> _What the exercise asks_
In the data below, how many lines include the word "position"? Give only the number.

> _Information supplied_

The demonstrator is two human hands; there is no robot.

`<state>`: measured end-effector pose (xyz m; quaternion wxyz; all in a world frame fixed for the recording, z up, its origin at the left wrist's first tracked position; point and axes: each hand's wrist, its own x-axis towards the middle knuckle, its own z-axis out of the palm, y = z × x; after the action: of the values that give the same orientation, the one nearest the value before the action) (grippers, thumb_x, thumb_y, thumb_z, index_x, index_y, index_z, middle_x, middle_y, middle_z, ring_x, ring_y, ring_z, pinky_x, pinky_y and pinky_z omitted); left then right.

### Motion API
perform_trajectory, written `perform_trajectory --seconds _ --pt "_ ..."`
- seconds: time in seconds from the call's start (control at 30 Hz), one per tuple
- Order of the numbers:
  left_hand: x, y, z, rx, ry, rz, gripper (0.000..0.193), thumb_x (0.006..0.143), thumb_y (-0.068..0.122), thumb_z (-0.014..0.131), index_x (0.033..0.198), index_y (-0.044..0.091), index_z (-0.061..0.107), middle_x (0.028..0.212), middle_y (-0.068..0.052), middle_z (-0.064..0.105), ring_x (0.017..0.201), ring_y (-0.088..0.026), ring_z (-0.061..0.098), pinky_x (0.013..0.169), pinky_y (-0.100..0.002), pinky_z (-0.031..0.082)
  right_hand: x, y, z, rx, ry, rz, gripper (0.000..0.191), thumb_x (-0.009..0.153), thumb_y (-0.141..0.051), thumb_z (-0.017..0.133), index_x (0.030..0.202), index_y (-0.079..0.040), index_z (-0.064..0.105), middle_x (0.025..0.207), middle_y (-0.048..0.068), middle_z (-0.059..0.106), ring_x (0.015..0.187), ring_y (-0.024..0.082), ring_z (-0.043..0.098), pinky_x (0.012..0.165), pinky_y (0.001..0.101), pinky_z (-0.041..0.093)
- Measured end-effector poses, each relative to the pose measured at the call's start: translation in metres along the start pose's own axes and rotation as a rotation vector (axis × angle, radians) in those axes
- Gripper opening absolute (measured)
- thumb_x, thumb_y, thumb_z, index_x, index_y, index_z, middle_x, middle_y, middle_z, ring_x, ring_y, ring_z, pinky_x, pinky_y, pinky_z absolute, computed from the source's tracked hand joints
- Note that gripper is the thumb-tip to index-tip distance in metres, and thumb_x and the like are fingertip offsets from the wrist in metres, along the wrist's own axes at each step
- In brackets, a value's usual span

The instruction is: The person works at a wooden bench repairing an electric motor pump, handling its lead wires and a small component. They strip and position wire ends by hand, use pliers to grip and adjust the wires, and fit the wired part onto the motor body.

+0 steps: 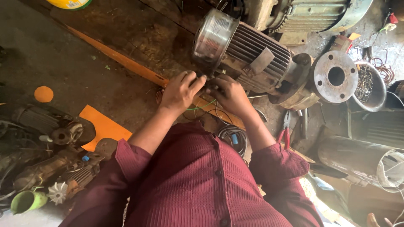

> _Output for this exercise_
2